Department of Pathology, Oslo University Hospital, Norwegian Radium Hospital, N-0310 Oslo, Norway; University of Oslo, Faculty of Medicine, Institute of Clinical Medicine, N-0316 Oslo, Norway.
Department of Pathology, Oslo University Hospital, Norwegian Radium Hospital, N-0310 Oslo, Norway.
Gynecol Oncol. 2018 Jul;150(1):136-142. doi: 10.1016/j.ygyno.2018.05.007. Epub 2018 May 24.
To analyze the expression and clinical role of CHK1 and CHK2 in metastatic high-grade serous carcinoma (HGSC).
HGSC effusions (n = 335; 280 peritoneal, 55 pleural) were analyzed for protein expression of total CHK1 and its phosphorylated forms p-ser317 and p-ser296, as well as total CHK2 and its phosphorylated form p-thr68 using immunohistochemistry. Expression was analyzed for association with clinicopathologic parameters, including chemotherapy response, and survival.

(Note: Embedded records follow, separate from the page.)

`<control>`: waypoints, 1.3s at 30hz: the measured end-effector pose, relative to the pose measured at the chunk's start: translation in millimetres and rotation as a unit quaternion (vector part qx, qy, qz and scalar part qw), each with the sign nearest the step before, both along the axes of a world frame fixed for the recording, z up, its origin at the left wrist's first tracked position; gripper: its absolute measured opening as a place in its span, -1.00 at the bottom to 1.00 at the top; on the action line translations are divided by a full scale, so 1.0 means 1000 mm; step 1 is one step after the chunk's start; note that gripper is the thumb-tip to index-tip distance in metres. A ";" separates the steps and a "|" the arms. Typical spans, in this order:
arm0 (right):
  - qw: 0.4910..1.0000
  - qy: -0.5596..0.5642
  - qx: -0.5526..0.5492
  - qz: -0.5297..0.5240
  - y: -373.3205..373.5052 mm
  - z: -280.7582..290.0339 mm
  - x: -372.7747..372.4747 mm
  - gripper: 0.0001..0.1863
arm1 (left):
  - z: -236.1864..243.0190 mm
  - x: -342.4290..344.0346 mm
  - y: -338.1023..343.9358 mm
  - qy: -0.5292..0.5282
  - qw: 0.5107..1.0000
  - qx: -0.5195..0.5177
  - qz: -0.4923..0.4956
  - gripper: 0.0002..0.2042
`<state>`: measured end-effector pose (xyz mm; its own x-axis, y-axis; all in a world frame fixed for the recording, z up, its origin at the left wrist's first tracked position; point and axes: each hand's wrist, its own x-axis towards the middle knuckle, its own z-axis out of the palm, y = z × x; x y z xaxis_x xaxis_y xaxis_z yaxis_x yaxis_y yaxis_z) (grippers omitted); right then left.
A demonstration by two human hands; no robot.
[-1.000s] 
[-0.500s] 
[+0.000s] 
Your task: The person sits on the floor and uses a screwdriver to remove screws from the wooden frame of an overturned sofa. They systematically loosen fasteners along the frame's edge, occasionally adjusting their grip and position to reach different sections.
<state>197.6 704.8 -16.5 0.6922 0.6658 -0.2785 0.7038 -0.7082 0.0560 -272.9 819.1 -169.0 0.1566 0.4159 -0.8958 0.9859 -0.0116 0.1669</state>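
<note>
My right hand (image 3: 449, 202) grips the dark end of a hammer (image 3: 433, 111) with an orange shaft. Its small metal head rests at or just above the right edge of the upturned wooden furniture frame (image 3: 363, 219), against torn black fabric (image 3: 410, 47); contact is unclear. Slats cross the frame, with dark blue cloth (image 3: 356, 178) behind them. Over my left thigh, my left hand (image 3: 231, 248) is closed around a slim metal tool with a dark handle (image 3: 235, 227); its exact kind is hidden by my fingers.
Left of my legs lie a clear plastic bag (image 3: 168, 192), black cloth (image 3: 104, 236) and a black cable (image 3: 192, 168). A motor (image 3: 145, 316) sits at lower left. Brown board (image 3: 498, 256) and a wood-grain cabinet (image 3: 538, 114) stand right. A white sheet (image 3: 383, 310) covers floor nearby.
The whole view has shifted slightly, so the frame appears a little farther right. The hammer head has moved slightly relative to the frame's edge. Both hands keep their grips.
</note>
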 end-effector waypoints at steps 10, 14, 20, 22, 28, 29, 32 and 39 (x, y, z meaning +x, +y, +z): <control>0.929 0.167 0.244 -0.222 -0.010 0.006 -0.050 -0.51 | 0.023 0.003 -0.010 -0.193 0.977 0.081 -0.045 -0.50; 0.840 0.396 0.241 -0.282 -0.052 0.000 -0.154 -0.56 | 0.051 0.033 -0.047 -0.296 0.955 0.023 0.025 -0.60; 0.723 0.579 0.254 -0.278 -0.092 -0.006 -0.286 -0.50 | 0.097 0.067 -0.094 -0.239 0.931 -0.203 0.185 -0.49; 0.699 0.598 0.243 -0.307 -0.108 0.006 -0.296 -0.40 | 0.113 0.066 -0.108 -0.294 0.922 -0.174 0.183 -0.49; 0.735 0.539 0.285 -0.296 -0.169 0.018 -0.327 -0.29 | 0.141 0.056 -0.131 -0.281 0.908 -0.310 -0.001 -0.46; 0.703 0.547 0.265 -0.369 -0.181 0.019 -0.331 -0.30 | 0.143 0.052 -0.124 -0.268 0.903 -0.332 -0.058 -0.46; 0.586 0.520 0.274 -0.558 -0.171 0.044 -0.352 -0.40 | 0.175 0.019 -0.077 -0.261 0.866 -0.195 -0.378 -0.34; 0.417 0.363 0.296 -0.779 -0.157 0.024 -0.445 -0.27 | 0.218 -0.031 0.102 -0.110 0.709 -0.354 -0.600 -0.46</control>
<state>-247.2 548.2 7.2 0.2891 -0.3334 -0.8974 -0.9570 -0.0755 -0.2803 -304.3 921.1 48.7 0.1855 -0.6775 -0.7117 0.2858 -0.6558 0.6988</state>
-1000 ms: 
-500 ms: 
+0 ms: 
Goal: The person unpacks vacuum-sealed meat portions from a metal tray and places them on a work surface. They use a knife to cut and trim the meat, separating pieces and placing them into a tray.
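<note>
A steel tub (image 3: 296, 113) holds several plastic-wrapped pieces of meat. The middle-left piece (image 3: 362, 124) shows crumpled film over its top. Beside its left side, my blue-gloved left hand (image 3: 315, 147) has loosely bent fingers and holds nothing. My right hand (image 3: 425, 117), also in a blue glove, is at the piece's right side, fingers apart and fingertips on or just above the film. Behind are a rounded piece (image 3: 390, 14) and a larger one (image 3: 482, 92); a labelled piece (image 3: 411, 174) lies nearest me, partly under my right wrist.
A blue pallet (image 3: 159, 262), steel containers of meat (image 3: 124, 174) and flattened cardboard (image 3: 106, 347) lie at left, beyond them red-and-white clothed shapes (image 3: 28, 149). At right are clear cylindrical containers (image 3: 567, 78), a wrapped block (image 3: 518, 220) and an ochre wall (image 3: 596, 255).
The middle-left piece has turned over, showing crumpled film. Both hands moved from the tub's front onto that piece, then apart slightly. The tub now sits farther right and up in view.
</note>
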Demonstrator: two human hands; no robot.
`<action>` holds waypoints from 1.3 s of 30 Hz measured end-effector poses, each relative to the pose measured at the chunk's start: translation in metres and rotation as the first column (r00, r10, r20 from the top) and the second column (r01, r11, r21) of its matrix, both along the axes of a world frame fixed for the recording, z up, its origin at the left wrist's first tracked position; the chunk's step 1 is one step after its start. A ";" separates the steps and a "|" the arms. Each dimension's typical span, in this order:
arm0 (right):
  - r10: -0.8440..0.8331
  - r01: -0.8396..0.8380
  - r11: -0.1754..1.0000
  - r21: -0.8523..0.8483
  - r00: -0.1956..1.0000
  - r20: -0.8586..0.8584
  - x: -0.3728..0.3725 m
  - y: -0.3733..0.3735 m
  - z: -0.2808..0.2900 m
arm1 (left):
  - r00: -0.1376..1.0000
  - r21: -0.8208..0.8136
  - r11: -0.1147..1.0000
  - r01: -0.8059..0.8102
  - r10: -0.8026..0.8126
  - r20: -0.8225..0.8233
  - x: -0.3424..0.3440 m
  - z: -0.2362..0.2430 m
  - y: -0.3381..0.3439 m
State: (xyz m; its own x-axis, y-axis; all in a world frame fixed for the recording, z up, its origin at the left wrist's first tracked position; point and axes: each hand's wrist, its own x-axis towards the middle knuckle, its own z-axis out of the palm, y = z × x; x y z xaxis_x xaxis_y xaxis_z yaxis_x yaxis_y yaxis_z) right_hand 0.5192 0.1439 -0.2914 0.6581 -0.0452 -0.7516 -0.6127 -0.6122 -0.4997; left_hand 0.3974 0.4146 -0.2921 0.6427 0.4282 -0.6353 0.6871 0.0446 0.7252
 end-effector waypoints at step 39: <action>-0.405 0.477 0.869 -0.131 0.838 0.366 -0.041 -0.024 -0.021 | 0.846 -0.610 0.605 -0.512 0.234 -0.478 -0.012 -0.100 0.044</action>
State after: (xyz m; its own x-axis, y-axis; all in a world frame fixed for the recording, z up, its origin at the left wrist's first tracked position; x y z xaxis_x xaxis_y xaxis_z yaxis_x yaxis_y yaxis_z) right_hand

Carcinoma cells stained positive, predominantly at the nuclei, in the majority of cases (range 83-100% for the five antibodies), while expression in reactive mesothelial cells and tumor-associated macrophages was more variable. Total CHK1 (p = 0.037), p-CHK1ser317 (p = 0.001), p-CHK1ser296 (p = 0.002) and p-CHK2thr68 (p < 0.001) expression was significantly higher in post-chemotherapy disease recurrence compared to pre-chemotherapy effusions obtained at diagnosis. CHK1, p-CHK1ser296, p-CHK2thr68 and p-CHK1ser317 nuclear expression was positively related to expression of the checkpoint regulator WEE1, previously studied in this cohort (p = 0.003, p = 0.013, p = 0.001 and p = 0.01, respectively). Higher total CHK1 (p = 0.007), p-CHK1ser317 (p = 0.004), CHK2 (p = 0.01) and p-CHK2thr68 (p = 0.048) expression was significantly related to shorter overall survival in univariate analysis, and CHK1ser317 was an independent prognostic marker in multivariate analysis (p = 0.025). Higher p-CHK1ser317 (p = 0.03) and CHK2 (p = 0.034) expression was additionally associated with poor progression-free survival.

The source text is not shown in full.